Steamboats ultimately carried more men and freight in the Civil War than the faster and more expensive railroads. Experience showed that the rivers were briefly superior to rails as lines of communication. Rivers could not be blown up or diverted by Confederate guerillas and they could carry an extremely heavy volume of traffic. The demand was so great that aged boats were pressed into service and quickly doubled in price.

The first years of peace brought a deceptive Indian summer of prosperity to the downriver trade. But north of Cairo, the riverboat trade never recovered after the Civil War. In the normal conditions of peace time, riverboats sunk to the subordinate position they have occupied ever since, as slow, reliable, inexpensive shippers of bulk cargo. Their glory had passed to the land, to the steam railroad.

The magnificient river boats of the antebellum years gave way to tugs, barges, or small packets. The change is best portrayed by one of the river's closest observers, Mark Twain, in his Life on the Mississippi:

Boat used to land - captain on the hurricane roof - might stiff and straight iron ramrod for a spine - kid gloves, plug hat, hair parted behind - man on shore takes off hat and says:

"Got twenty-eight tons of wheat, cap'n - be great favor if you can take them."

Captain says:

"I'll take two of them" - and don't even condescend to look at him.

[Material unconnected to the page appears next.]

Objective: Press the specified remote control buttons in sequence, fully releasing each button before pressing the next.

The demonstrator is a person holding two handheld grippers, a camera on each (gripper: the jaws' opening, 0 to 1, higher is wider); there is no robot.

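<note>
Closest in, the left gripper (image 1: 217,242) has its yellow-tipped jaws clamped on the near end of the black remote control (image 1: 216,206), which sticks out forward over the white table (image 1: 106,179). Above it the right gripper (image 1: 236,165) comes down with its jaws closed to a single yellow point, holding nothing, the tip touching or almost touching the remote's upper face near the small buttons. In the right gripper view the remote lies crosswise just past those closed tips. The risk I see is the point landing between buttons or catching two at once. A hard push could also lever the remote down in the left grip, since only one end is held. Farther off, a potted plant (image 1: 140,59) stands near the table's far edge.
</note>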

But nowadays the captain takes off his old slouch, and smiles all the way around to the back of his ears, and gets off a bow which he hasn't got any ramrod to interfere with, and says:

"Glad to see you, Smith, glad to see you - you're looking well - haven't seen you looking so well for years - what you got for us?"

"Nuth'n," says Smith; and keeps his hat on, and just turns his back and goes to talking with somebody else.